Pay per click (PPC) is an Internet advertising model used on websites, where advertisers pay their host only when their ad is clicked. With search engines, advertisers typically bid on keyword phrases relevant to their target market. Content sites commonly charge a fixed price per click rather than use a bidding system.

What is CPC?

Cost per click (CPC) is the sum paid by an advertiser to search engines and other Internet publishers for a single click on their advertisement which directs one visitor to the advertiser's website.

Type of PPC….

Flat-rate PPC

In the flat-rate model, the advertiser and publisher agree upon a fixed amount that will be paid for each click. In many cases the publisher has a rate card that lists the CPC within different areas of their website or network. These various amounts are often related to the content on pages, with content that generally attracts more valuable visitors having a higher CPC than content that attracts less valuable visitors. However, in many cases advertisers can negotiate lower rates, especially when committing to a long-term or high-value contract.


Bid-based PPC


In the bid-based model, the advertiser signs a contract that allows them to compete against other advertisers in a private auction hosted by a publisher or, more commonly, an advertising network. Each advertiser informs the host of the maximum amount that he or she is willing to pay for a given ad spot (often based on a keyword), usually using online tools to do so. The auction plays out in an automated fashion every time a visitor triggers the ad spot.

Cost per action

Cost Per Action or CPA (sometimes known as Pay Per Action or PPA) is an online advertising pricing model, where the advertiser pays for each specified action (a purchase, a form submission, and so on) linked to the advertisement.

CPA

CPA is sometimes referred to as "Cost Per Acquisition", which has to do with the fact that most CPA offers by advertisers are about acquiring something (typically new customers by making sales). Using the term "Cost Per Acquisition" instead of "Cost Per Action" is not incorrect in such cases, but not all "Cost Per Action" offers can be referred to as "Cost Per Acquisition".
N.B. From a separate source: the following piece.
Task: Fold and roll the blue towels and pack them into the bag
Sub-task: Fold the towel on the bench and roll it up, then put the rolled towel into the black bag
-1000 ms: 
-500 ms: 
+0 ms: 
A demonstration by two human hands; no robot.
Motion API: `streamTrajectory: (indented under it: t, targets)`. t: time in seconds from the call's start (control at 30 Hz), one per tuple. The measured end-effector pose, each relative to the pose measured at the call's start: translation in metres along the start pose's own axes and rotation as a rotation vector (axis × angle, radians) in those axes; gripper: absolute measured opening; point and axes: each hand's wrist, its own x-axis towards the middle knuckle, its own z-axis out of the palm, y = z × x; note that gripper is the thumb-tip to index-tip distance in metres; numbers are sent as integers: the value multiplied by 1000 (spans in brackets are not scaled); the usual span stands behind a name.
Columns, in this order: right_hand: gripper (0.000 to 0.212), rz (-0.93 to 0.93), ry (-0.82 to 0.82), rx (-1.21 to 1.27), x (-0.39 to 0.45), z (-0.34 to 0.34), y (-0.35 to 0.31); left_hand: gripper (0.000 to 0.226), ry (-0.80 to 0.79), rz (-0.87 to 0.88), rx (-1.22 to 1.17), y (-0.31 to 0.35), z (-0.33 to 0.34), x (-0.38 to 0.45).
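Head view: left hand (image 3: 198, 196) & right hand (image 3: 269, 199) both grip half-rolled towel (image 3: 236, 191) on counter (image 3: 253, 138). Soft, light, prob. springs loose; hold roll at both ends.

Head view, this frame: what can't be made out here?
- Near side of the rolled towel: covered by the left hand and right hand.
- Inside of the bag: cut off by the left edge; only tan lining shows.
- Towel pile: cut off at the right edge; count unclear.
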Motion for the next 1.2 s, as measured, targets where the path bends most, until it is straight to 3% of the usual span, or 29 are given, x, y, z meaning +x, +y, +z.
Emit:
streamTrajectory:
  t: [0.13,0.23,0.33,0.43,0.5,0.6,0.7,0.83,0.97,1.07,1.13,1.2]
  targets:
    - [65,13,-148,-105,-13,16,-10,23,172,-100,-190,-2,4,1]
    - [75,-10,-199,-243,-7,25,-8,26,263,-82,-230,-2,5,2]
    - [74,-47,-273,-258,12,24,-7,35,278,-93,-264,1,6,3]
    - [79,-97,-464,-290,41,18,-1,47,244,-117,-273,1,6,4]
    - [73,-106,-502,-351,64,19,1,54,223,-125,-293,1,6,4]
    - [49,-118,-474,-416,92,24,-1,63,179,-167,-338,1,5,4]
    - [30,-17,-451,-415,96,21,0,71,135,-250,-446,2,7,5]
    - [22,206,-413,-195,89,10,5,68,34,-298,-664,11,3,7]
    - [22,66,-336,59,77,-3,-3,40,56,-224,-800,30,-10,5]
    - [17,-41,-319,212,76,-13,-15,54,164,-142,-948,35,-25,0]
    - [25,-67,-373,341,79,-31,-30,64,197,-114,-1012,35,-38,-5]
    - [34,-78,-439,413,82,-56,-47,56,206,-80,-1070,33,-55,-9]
Differences between CPA and CPL advertising


 

In CPL campaigns, advertisers pay for an interested lead (hence, Cost Per Lead) — i.e. the contact information of a person interested in the advertiser's product or service. CPL campaigns are suitable for brand marketers and direct response marketers looking to engage consumers at multiple touchpoints — by building a newsletter list, community site, reward program or member acquisition program.

In CPA campaigns, the advertiser typically pays for a completed sale involving a credit card transaction.

There are other important differentiators:

  1. CPL campaigns are advertiser-centric. The advertiser remains in control of their brand, selecting trusted and contextually relevant publishers to run their offers. On the other hand, CPA and affiliate marketing campaigns are publisher-centric. Advertisers cede control over where their brand will appear, as publishers browse offers and pick which to run on their websites. Advertisers generally do not know where their offer is running.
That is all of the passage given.